So much has been written about sleep, “Nature’s soft nurse” who “knits up the raveled sleeve of care”, but too little attention has been paid to the subject of waking up. Why is that?
Anyone who drops off to sleep, “perchance to dream”, will have to regain consciousness eventually. Why have the poets neglected this? I once thought I might be the one to write about the pleasures of awakening to a new day, ripe with opportunities for discovery and adventure, but Sergeant McBrootle changed all that.
Sgt McBrootle, or old #%@*! as he was known to the lower ranks, felt that bugles were all right for parades and horse races, but, to awaken men sleeping off the effects of 16 hours of calisthenics and marching, something more to the point was needed.
Two hours before dawn on our second day of basic training we were given a demonstration of the sergeant’s theory. Reveille began with the tossing of a garbage can filled with steel mess kits down the barracks stairs, folllowed by McBrootle’s obscene shouts while marching up and down between our bunks, banging on a washbasin with a bayonet.
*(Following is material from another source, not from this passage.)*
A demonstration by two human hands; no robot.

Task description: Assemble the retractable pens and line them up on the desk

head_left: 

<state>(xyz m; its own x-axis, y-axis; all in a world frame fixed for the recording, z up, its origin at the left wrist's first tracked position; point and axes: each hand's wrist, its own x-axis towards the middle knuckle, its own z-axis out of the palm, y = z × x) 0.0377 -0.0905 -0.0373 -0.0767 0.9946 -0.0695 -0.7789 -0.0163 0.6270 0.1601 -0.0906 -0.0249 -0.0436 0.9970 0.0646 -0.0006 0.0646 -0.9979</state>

It was an effective method. The transition from sleep to wakefulness was instantaneous and universal, but there were glitches. Two rattled rookies had to be coaxed down from their upper bunks. One was actually hanging from a rafter. There was also the suspected heart attack.
Sgt McBrootle would probably have worked out these little bugs had he not been seriously wounded in combat the following year. The combat took place behind the For Dix mess hall. He’d been pummeled with a heavy wash basin. There were several hundred suspects, but no arrests.
However, two months of being shocked into wakefulness by the McBrootle method took its toll. I was no longer an “Oh what a beautifyl morning” (OWABM) riser , but, for survival purposes, had switched to the “Dead on arrival” (DOA) category.
The world is probably divided evenly between OWABM’s and DOA’s which, in my opinion, is one of the major causes of high school dropouts, broken marriages, assault and battery cases and unsolved disappearances.
In a slower-paced society, DOA’s might find suitable employment as night watchmen and similar professions where the wake-up process can take a half hour or so of coaxing, but a real cure must be found very soon. Many of these unfortunate DOA’s are now in high government positions.
In the meantime, some of us DOA’s can be lured back to consciousness by the inviting aromas of bacon, eggs and coffee or an electrifying announcement like, “Thank goodness, the fire engines have finally arrived!”